I'm CD16 of round 5, I feel a bit wary as I've told a select few people close to me that I felt ROUND 5 on my heart before even starting round 4 and now I'm in the middle of round 5, I'm getting a bit anxious, hoping and praying this will be the month we get to see beautiful pink lines. If it's not this round, I'm going to feel a bit silly but it'll be ok cos God isn't finished. He will be glorified no matter what. Amen!

I'm praying your round 5 is an amazing one, no matter the outcome of that preg test at the end of it :D
 
Ladies - I'm struggling at the moment with something the lady from those youtube videos yesterday said about infertility, and I think particularly about miscarriage. She quoted Exodus 23:26 where it says "None shall miscarry or be barren in your land; I will fulfill the number of your days" and made it sound as though MC was only 'allowed' due to our lack of faith.

Could God have taken my babies from me because I didn't have enough faith to keep them here? Or because at the onset of my bleeding I "didn't believe" He could save me from losing my pregnancies? Because that's just not the truth as far as I am concerned. Why would she say something like that...?
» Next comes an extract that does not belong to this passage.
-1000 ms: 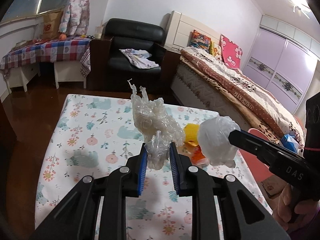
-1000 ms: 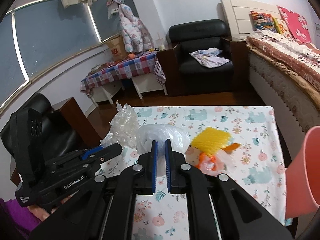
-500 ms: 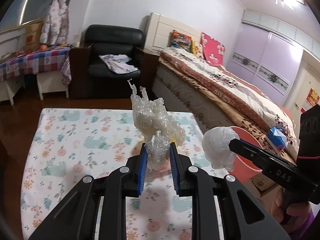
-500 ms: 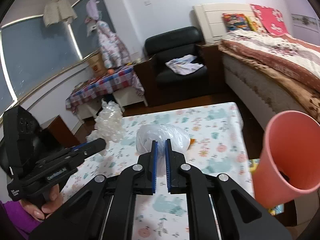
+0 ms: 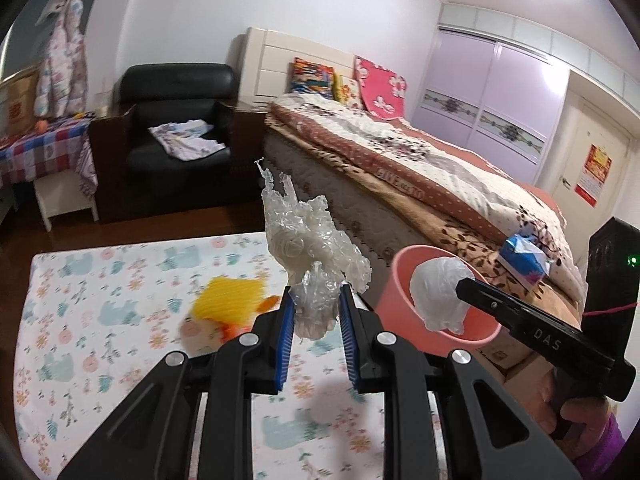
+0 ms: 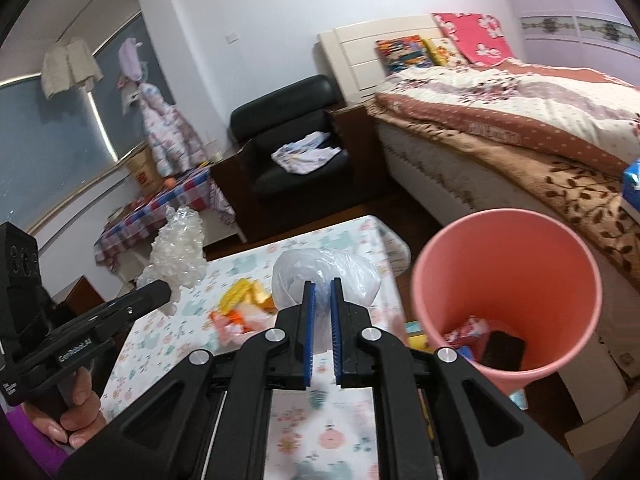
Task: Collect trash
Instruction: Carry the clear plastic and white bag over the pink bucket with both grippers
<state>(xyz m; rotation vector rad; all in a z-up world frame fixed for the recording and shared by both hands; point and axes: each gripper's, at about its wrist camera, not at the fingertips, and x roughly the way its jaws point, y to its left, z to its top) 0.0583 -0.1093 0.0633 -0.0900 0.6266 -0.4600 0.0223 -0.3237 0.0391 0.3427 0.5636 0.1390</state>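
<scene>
Fingers [image 5: 285, 336] of the left gripper [image 5: 314, 320] are clenched on a crumpled clear plastic wrap [image 5: 308, 252], which rises above the fingertips, held clear of the worktop [image 5: 80, 320]. Fingers [image 6: 307, 332] of the right gripper [image 6: 322, 320] pinch a white plastic bag [image 6: 326, 270], its bulge puffing out beyond the tips. Taking the pink bin [image 6: 508, 292] as the landmark: the white bag is just beside its rim on the worktop side, and in the left wrist view it shows in front of the bin's mouth. The clear wrap is farther from the bin, over the worktop. Yellow and orange wrappers [image 6: 240, 308] lie on the floral cloth, beyond both grippers from the bin. Inside the bin lie a red-printed packet [image 6: 466, 330] and a dark block [image 6: 502, 350]. Behind the bin stands a bed [image 6: 500, 120].
</scene>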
I liked and resonated with much of what she said, but not that :(

Has anyone heard anything similar before?
 
Ladies - I'm struggling at the moment with something the lady from those youtube videos yesterday said about infertility, and I think particularly about miscarriage. She quoted Exodus 23:26 where it says "None shall miscarry or be barren in your land; I will fulfill the number of your days" and made it sound as though MC was only 'allowed' due to our lack of faith.

Could God have taken my babies from me because I didn't have enough faith to keep them here? Or because at the onset of my bleeding I "didn't believe" He could save me from losing my pregnancies? Because that's just not the truth as far as I am concerned. Why would she say something like that...?
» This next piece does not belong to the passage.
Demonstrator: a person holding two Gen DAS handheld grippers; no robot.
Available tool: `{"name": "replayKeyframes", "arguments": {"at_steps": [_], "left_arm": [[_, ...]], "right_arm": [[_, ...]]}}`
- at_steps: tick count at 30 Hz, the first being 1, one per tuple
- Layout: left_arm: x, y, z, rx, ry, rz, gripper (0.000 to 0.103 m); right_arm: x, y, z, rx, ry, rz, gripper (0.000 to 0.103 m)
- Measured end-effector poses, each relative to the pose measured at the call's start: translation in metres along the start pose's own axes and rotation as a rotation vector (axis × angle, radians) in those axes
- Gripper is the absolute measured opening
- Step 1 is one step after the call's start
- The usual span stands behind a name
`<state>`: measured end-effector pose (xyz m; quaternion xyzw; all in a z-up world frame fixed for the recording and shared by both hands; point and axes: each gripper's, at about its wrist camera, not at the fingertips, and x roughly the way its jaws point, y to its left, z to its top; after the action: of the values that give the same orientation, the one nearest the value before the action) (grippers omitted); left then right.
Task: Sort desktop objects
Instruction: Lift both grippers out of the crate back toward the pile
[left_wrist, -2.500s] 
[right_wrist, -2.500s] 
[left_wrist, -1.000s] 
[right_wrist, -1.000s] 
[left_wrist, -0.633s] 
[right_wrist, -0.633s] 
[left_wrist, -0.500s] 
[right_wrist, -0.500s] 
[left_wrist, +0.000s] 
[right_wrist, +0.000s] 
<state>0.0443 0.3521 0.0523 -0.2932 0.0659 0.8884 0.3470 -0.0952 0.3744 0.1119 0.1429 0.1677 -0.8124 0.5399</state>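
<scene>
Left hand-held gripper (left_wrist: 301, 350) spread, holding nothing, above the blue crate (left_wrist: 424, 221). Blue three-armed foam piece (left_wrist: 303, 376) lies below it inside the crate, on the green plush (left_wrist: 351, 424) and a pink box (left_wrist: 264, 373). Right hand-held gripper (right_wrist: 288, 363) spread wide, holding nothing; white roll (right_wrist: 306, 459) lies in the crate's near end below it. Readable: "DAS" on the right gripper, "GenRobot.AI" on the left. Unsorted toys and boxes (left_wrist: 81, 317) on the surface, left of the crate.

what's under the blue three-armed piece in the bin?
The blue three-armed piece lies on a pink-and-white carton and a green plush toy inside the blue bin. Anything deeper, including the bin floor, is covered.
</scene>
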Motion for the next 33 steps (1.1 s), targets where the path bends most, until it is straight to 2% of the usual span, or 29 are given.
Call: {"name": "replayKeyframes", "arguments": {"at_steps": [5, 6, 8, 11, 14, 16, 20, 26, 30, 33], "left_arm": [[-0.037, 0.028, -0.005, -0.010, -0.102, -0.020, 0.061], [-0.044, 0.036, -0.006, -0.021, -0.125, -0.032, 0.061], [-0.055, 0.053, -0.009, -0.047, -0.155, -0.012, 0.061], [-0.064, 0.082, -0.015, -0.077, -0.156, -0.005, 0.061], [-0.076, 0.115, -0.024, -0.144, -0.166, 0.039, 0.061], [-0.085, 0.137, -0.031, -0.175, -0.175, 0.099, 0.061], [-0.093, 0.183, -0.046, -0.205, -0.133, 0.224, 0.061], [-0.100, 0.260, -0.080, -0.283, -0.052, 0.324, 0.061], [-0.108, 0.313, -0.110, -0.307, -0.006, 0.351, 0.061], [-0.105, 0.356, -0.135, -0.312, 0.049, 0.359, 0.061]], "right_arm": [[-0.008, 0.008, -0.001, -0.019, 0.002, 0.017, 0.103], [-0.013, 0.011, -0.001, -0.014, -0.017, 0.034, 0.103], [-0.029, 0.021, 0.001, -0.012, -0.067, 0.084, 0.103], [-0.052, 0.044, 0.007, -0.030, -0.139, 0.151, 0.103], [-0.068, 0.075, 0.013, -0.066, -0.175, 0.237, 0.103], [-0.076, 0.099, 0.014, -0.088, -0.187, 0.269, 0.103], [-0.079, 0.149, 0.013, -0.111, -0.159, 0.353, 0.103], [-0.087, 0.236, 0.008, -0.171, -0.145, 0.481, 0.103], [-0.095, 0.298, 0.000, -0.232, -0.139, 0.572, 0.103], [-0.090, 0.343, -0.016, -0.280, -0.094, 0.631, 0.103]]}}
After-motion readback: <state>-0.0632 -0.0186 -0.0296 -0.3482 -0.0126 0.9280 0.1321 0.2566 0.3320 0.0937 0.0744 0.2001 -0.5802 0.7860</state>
I liked and resonated with much of what she said, but not that :(

Has anyone heard anything similar before?

:hugs: Hi Hun!!I was moved when I saw your response to this video which was posted.I have watched a few of this ladies videos and I agree that her teachings are a blessing and I agree with most of what has been said.However I do know what you mean when people can make you feel as though your faith has failed you, and this is the reason for miscarriage.I want to tell you something which has helped me tremendously in loosing my baby.And that is that no matter how great our faith (which only needs to be size of mustard seed) in God any healing,any miracle,any transformation,has to be the divine will of God.He is sovereign.And whatever takes place is not because of what we have done or how much we have believed,but is merely because it is His will.

So then if it His will for our dear babies to go to Heaven straight away then ok.If it is His will to bless us after 10 years of ttc then it is His will.We cannot make anything happen.
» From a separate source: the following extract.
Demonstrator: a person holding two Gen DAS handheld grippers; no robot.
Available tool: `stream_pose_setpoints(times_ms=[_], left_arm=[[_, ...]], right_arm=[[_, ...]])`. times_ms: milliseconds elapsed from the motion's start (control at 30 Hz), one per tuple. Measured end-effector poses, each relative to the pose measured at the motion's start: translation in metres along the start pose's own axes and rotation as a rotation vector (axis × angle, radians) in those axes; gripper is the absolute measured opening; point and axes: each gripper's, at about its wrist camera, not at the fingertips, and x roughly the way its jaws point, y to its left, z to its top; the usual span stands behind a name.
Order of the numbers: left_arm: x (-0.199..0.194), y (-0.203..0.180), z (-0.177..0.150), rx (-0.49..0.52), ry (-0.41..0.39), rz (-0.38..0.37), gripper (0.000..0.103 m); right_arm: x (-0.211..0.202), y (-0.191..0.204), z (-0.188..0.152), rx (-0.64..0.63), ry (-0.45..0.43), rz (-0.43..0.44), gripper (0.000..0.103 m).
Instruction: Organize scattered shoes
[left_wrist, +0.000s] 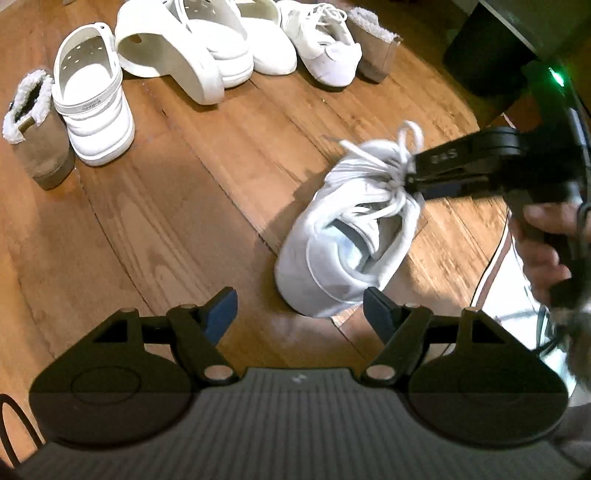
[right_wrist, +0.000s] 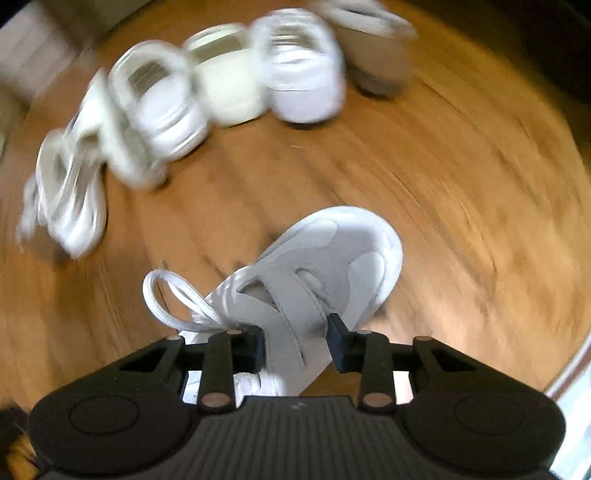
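A white lace-up sneaker (left_wrist: 340, 236) with smooth leather panels hangs at centre right over the glossy wood-plank floor (left_wrist: 166, 221), its tongue clamped in the right gripper (right_wrist: 295, 343). The left gripper (left_wrist: 299, 314), lower centre, has its jaws apart, empty. White clogs (left_wrist: 92, 103) and fleece-lined boots (left_wrist: 33, 125) line the top.

One sneaker (left_wrist: 343, 236) lies on the floor (left_wrist: 184, 221), well apart from the shoe row (left_wrist: 207, 48) behind it

Between our right gripper's (right_wrist: 295, 341) black jaws we see a white sneaker (right_wrist: 325, 266) with white laces. Beyond our left gripper's (left_wrist: 299, 312) blue-padded black fingers, white clogs (left_wrist: 92, 110) and tan boots (left_wrist: 40, 147) with white fleece trim rest on brown wood-grain floor (left_wrist: 184, 221).
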Motion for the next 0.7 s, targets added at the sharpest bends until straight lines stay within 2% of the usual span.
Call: stream_pose_setpoints(times_ms=[67,200,367,467,533,600,667,700], left_arm=[[0.005,0.003,0.001,-0.013,0.004,-0.007,0.075],[0.016,0.007,0.003,-0.027,0.027,-0.022,0.074],[0.029,0.011,0.004,-0.047,0.060,-0.054,0.078],[0.035,0.016,0.003,-0.069,0.069,-0.053,0.078],[0.038,0.018,0.003,-0.079,0.075,-0.053,0.078],[0.039,0.019,0.002,-0.084,0.079,-0.056,0.078],[0.036,0.019,0.003,-0.081,0.078,-0.060,0.078],[0.034,0.019,0.004,-0.075,0.075,-0.062,0.078]], right_arm=[[-0.002,-0.016,-0.004,0.146,0.014,0.038,0.034],[0.006,-0.022,-0.019,0.263,0.058,0.056,0.039],[0.002,-0.010,-0.025,0.101,0.074,-0.018,0.041],[-0.006,-0.002,-0.039,-0.005,0.053,-0.107,0.042],[-0.010,0.008,-0.047,-0.054,0.012,-0.136,0.042],[-0.012,0.022,-0.047,-0.086,-0.031,-0.142,0.041],[-0.018,0.033,-0.045,-0.128,-0.074,-0.105,0.040],[-0.022,0.038,-0.044,-0.157,-0.092,-0.080,0.046]])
Miscarriage happens-even to the most committed,faith filled child of God.And also to the unbelievers who don't believe in the love of our Lord.

The long and short of it is we must allow God to be God and realise that His will and plan for us is GOOD and not EVIL xx

He does not blame us for miscarriage,nor does He blame us for lack of faith because overall He is the one who has the power to cause one to live or to die.

When we let go of the mindset that we had anything to do with the passing of our dear babies and realise that God gives and takes away and He is sovereign.Nothing we could of done better or worse,then we walk into freedom and in the fullness of His love and receive peace in our hearts.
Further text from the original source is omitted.